Material supplied: Begin

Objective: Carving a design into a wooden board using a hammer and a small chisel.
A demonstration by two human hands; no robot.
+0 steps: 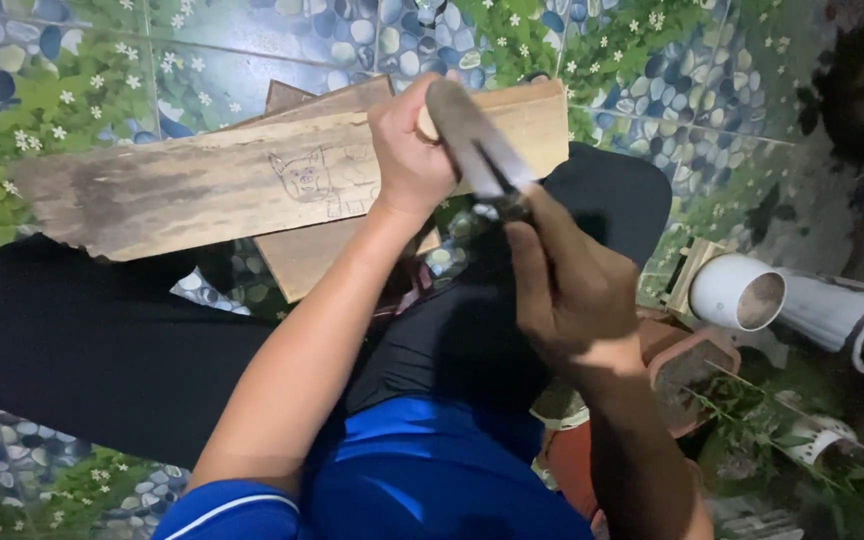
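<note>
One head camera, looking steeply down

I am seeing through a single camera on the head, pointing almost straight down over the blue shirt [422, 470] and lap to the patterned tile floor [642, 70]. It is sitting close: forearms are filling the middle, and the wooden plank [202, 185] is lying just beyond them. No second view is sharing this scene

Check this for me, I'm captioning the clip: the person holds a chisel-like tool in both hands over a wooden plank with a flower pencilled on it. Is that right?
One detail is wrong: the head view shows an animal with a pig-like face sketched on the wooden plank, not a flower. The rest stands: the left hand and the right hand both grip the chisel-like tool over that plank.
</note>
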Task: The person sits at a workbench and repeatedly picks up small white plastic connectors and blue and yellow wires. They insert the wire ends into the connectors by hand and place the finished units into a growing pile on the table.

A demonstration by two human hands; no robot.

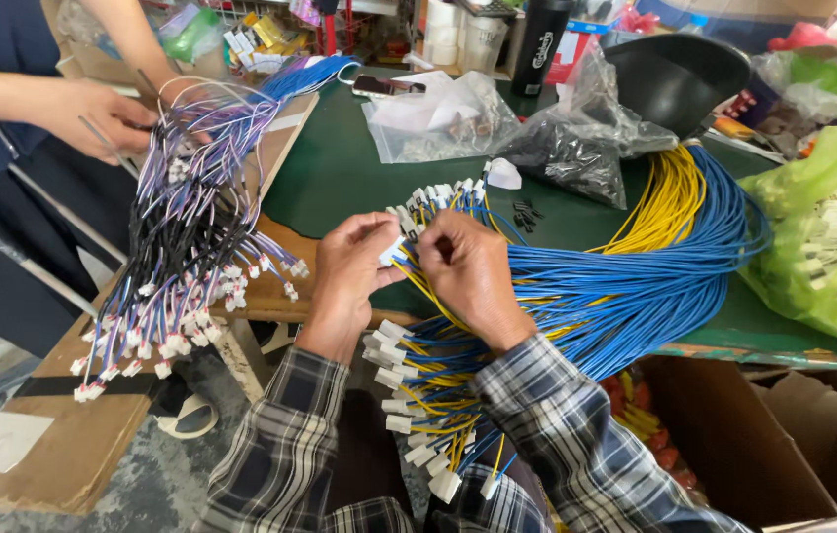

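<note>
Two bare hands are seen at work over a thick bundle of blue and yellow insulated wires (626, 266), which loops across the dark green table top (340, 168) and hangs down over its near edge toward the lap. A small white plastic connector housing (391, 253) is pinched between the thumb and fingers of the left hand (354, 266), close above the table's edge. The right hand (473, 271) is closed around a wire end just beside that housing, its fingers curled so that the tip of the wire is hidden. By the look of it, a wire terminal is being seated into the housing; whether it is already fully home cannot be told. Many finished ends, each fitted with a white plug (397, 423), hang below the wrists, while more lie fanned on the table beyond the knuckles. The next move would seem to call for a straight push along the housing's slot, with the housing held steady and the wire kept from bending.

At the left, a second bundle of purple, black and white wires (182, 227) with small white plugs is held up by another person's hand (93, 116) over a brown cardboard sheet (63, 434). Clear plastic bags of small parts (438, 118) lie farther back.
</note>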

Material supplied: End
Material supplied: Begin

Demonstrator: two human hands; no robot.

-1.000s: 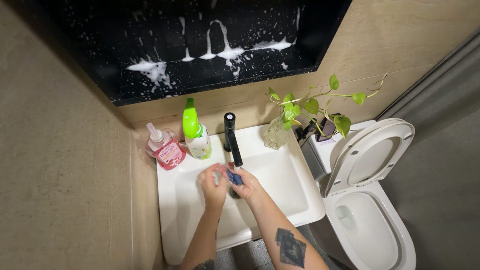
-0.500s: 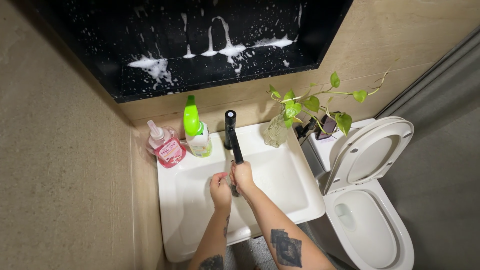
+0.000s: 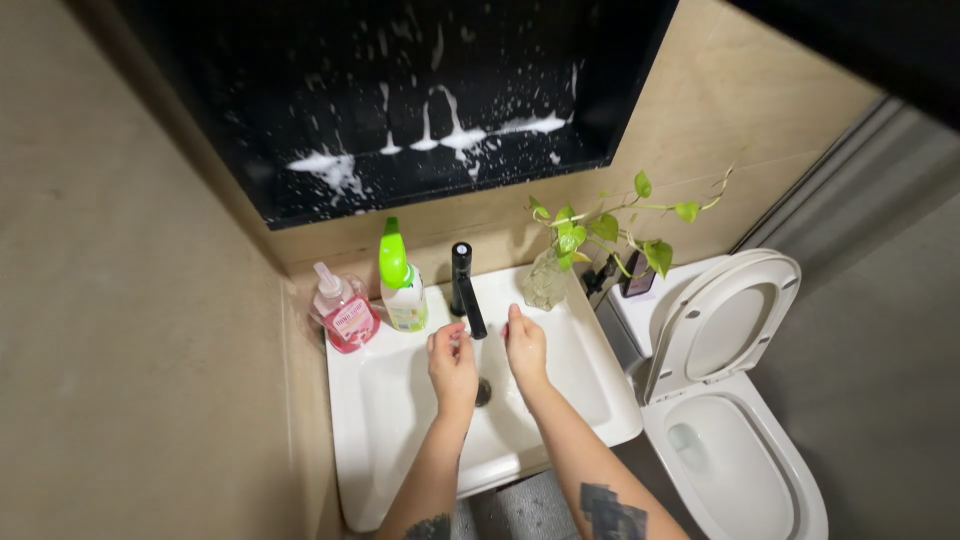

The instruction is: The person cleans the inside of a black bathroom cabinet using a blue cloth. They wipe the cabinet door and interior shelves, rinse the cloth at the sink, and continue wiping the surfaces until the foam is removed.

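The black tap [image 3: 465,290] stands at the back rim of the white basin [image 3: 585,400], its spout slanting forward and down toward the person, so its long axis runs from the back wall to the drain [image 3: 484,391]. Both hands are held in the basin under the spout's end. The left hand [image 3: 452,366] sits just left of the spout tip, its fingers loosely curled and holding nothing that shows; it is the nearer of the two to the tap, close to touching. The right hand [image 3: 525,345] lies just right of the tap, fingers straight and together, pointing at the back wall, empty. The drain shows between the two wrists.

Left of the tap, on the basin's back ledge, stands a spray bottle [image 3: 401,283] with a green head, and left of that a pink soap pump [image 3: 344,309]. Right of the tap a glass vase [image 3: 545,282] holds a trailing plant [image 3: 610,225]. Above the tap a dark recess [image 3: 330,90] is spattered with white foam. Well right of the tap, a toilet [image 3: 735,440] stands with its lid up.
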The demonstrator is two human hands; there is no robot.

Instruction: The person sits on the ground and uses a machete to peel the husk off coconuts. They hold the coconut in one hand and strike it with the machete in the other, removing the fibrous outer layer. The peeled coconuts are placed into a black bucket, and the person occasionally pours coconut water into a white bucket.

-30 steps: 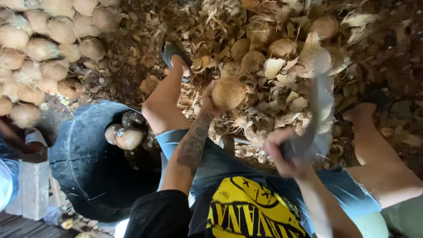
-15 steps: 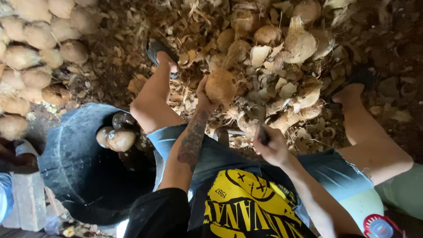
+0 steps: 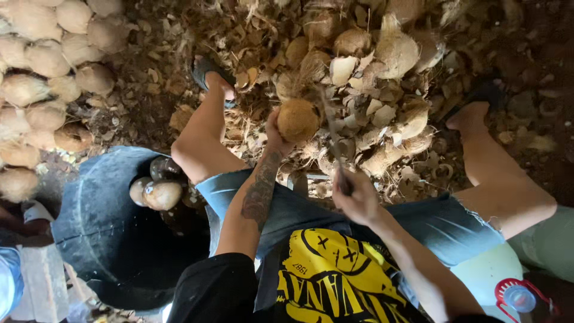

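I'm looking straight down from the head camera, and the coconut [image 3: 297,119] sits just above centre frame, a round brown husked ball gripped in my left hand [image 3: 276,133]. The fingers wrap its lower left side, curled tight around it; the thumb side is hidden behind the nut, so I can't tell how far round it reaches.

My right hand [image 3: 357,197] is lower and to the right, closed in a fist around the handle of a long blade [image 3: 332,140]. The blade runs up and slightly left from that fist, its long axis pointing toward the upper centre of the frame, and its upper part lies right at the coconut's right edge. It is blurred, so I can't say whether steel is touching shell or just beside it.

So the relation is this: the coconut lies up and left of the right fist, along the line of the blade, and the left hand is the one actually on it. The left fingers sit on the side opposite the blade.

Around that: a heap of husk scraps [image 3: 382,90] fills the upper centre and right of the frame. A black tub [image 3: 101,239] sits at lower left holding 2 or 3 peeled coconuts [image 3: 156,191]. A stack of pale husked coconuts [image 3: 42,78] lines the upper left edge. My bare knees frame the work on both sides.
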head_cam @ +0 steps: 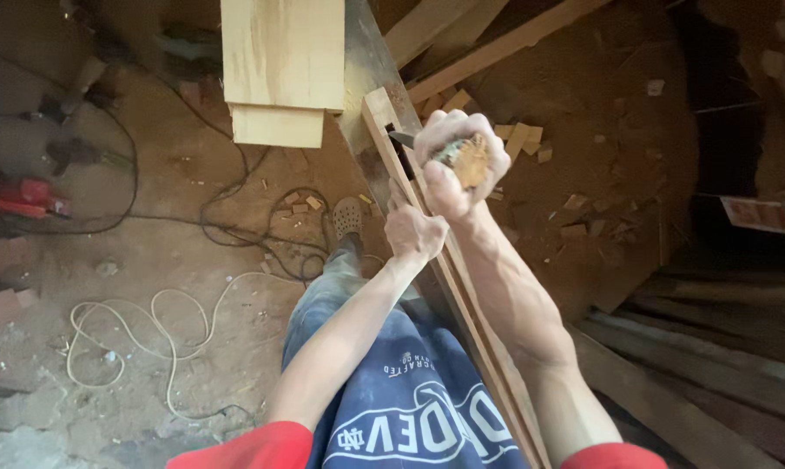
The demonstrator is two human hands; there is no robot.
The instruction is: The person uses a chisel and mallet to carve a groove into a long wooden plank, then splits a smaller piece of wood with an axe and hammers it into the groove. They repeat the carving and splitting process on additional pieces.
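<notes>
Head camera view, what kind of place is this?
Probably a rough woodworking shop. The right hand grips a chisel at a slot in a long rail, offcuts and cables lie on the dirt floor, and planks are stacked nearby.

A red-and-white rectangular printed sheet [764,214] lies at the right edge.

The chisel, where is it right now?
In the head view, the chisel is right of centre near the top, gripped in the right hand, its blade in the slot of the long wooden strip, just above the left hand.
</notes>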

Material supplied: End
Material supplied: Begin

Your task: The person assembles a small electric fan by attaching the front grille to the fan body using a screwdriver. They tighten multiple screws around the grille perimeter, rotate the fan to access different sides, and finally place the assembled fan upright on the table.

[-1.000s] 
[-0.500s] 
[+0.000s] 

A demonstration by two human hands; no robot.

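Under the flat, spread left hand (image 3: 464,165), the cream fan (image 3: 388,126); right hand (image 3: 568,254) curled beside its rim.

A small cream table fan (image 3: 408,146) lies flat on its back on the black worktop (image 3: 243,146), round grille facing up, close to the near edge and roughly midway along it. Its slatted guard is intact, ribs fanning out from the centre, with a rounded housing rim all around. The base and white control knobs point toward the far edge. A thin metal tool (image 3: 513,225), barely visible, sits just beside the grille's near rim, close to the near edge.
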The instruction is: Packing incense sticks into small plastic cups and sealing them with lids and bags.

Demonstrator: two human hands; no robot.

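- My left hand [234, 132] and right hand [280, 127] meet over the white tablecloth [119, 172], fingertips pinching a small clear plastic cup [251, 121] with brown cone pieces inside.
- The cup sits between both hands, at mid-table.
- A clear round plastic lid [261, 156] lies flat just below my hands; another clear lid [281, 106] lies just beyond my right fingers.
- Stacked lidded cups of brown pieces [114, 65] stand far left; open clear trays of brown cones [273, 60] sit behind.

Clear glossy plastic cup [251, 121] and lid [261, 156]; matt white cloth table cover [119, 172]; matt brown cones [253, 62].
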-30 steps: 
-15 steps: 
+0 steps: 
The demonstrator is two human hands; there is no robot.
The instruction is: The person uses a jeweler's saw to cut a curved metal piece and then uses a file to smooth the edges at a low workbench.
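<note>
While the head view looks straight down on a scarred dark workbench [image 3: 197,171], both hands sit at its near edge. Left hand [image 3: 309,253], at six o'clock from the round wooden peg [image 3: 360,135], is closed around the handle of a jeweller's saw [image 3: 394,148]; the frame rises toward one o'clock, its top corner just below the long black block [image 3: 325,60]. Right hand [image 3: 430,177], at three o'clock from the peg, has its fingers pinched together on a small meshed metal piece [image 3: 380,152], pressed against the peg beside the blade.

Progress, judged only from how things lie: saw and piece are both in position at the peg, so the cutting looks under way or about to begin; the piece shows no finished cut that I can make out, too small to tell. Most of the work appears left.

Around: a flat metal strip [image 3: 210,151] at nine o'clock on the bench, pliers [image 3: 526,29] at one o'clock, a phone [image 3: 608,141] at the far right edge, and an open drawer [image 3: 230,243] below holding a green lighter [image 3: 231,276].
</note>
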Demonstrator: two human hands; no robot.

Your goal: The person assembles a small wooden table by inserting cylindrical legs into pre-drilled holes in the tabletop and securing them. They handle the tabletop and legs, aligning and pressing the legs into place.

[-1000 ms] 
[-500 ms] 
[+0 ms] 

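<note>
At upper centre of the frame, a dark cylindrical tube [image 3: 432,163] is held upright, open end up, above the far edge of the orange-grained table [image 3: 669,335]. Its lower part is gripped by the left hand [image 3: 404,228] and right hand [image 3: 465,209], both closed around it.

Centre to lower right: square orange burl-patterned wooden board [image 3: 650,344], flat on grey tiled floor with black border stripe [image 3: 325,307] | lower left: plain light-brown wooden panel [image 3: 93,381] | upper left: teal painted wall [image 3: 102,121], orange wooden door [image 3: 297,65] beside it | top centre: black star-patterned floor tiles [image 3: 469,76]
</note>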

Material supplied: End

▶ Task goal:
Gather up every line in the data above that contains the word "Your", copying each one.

▶ Response area:
Your task: The person assembles a small electric fan by attaching the front grille to the fan body using a screwdriver. They tighten multiple screws around the grille perimeter, rotate the fan to access different sides, and finally place the assembled fan upright on the table.
Your goal: The person assembles a small wooden table by inserting cylindrical legs into pre-drilled holes in the tabletop and securing them. They handle the tabletop and legs, aligning and pressing the legs into place.

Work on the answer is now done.